Улыбка, скользнувшая по губам Жоёль Каст, когда она некстати упомянула об этом мифе, ввергает посетителя в хаос фантастических предположений. Собравшись с духом, он наудачу спрашивает: «И о чем же здесь жалеть, позвольте узнать?»
– Вы о том, что Даниэля здесь больше нет? (Молодая женщина на миг оживляется, разражаясь гортанным смехом, глубоким и похожим на воркование, который, кажется, извергается из самого нутра.) Мне не о чем! Не о чем жалеть! Я имела в виду вас, ваше расследование… месье Валлон.
– Ага!.. Так вы знаете, как меня зовут?
– Пьер Гарин известил меня о том, что вы собираетесь зайти. (Молчание.) Входите же! Я уже немного замерзла.
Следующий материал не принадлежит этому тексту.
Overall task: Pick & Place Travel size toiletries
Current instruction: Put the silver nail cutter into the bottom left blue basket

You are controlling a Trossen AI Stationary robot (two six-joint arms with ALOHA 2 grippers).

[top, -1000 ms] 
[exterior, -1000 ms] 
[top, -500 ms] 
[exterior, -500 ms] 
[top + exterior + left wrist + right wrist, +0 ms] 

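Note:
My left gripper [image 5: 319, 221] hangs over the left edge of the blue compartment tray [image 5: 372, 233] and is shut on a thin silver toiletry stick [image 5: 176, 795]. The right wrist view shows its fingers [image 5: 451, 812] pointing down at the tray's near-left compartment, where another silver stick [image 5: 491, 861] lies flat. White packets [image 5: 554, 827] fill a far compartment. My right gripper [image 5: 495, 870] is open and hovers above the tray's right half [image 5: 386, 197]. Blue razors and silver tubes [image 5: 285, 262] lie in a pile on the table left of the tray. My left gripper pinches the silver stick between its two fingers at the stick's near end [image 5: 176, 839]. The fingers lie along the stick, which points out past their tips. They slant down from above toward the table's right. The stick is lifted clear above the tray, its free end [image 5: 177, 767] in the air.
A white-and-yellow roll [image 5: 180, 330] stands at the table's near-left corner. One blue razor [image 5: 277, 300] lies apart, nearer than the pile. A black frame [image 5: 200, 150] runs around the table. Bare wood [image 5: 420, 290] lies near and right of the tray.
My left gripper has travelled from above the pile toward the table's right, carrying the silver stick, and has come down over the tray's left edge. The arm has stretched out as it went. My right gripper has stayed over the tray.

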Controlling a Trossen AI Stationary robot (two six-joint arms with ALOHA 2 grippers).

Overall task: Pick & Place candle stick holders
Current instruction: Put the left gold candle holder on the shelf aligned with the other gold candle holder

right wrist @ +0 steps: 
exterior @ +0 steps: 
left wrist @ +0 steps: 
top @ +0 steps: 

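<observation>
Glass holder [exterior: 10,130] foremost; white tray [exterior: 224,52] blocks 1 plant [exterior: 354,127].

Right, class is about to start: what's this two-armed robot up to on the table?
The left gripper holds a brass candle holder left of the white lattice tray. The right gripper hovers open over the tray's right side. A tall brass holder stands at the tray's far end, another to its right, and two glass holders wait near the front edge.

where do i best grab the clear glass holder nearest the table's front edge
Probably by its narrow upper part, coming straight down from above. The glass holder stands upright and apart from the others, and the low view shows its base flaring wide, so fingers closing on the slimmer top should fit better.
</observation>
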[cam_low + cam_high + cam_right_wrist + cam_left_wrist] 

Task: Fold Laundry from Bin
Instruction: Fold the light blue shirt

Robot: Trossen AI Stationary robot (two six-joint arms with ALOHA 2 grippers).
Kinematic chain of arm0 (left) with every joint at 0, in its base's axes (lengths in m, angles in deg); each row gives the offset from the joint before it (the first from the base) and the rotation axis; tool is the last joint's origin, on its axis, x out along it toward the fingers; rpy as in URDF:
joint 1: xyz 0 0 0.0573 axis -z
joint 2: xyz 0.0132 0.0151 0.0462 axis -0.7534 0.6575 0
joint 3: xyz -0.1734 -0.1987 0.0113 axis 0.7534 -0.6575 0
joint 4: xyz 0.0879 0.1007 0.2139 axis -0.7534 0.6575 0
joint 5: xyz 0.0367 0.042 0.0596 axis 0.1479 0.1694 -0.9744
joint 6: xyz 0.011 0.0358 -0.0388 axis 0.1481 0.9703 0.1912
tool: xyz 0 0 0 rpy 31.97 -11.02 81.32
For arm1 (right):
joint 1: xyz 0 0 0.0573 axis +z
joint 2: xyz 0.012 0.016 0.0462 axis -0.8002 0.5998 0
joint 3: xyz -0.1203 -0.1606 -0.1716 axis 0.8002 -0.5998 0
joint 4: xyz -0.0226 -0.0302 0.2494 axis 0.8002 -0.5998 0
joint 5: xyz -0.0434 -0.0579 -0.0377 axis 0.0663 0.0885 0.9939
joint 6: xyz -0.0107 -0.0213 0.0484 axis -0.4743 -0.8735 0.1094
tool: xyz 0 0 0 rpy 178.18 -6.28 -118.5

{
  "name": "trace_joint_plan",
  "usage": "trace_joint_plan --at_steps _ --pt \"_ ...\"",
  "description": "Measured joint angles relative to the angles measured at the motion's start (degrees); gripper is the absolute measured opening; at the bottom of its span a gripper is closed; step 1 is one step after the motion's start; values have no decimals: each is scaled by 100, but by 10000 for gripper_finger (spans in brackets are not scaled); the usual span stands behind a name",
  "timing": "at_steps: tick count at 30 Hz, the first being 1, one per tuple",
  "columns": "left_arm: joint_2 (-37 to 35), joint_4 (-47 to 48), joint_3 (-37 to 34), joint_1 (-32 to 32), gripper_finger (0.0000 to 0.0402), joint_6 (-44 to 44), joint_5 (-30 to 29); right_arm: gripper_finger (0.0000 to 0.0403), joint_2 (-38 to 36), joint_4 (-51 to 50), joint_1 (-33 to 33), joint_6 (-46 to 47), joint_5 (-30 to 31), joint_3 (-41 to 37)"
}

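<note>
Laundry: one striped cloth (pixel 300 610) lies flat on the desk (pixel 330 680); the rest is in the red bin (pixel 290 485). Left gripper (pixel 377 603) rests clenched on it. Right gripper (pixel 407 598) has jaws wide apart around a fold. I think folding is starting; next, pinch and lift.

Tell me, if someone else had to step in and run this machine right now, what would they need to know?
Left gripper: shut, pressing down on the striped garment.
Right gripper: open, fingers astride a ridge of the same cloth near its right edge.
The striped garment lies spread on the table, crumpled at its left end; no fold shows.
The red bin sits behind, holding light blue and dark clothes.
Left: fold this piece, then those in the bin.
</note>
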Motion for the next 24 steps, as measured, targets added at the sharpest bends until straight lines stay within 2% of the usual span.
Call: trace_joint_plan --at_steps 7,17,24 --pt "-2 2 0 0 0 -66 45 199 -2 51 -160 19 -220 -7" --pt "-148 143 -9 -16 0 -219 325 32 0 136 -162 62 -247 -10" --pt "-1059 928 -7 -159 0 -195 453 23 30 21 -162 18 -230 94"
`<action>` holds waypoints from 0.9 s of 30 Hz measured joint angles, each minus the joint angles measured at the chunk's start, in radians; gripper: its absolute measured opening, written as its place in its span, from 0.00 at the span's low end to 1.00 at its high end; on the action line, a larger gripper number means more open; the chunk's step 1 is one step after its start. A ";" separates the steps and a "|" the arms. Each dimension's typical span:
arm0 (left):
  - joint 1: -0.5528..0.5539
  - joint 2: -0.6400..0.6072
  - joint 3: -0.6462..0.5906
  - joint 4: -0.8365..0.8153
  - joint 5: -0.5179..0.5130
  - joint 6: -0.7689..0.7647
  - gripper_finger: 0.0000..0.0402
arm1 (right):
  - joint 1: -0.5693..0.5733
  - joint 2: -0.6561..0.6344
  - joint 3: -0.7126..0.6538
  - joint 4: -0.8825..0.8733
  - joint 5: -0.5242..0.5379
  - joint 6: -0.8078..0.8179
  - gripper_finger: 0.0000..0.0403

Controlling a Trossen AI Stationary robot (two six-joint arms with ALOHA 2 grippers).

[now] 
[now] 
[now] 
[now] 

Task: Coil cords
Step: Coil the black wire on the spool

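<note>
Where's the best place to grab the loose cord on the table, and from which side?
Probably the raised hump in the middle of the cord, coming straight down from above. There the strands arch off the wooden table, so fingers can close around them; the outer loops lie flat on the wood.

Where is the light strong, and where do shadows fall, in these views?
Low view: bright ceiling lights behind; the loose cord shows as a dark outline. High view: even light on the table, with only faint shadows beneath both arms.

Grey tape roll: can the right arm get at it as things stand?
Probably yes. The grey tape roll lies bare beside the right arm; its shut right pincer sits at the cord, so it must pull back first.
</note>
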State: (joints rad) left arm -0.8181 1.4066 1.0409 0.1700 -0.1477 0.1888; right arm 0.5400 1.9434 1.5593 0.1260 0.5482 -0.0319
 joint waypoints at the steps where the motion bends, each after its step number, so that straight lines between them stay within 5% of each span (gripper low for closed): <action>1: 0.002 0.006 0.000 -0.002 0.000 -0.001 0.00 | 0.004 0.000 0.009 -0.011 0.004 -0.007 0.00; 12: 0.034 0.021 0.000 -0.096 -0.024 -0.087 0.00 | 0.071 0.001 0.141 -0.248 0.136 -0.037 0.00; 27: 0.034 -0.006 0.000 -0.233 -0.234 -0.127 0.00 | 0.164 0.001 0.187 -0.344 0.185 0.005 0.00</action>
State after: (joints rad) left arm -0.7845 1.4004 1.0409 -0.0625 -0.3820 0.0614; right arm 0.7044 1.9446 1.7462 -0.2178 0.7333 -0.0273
Следуя за ней по длинному темному коридору в комнату, напоминающую гостиную, тоже довольно темную, которая забита разномастной мебелью, крупными манекенами и всевозможными, более или менее необычными вещами (какие можно увидеть в лавке старьевщика), Валь пытается размышлять о том, что сулит ему эта резкая перемена. Не угодил ли он снова в ловушку? Усевшись в жесткое кресло, обтянутое красным бархатом, с подлокотниками из красного дерева, отделанными для красоты и сохранности тяжелой бронзой, он задает вопрос, изо всех сил стараясь говорить самым обычным светским тоном: «Вы знаете Пьера Гарина?»
– Разумеется! – отвечает она, быстро и немного устало пожимая плечами. – Тут все знают Пьера Гарина. К тому же, я пять лет была замужем за Даниэлем, перед самой войной… Он был отцом Жижи.
– Почему вы говорите «был»? – спрашивает путник, немного поразмыслив.
Дама долго смотрит на него, не отвечая, словно размышляет над его вопросом, а, может быть, думает о чем-то другом, но так или иначе, в конце концов, поясняет, равнодушно и безучастно: «Жижи сирота. Полковник фон Брюке был убит прошлой ночью в советском секторе израильскими агентами, прямо перед окнами квартиры, где я жила с дочерью в начале 1940 года, после того, как муж от меня отрекся».
– Как это «отрекся»?
– Это было право Даниэля и даже его долг. В соответствии с новыми законами Третьего Рейха, я считалась еврейкой, а он был высокопоставленным офицером. По этой же причине он никогда не признавал себя отцом Жижи, которая родилась вскоре после нашей свадьбы.
– Вы говорите по-французски без малейшего немецкого или центральноевропейского акцента…
– Я выросла во Франции, и я француженка… Но дома мы еще говорили на одном из наречий сербо-хорватского. Мои родители приехали из Клагенфурта… Каст – это неправильное сокращение от Костаньевицы – городка в Словении.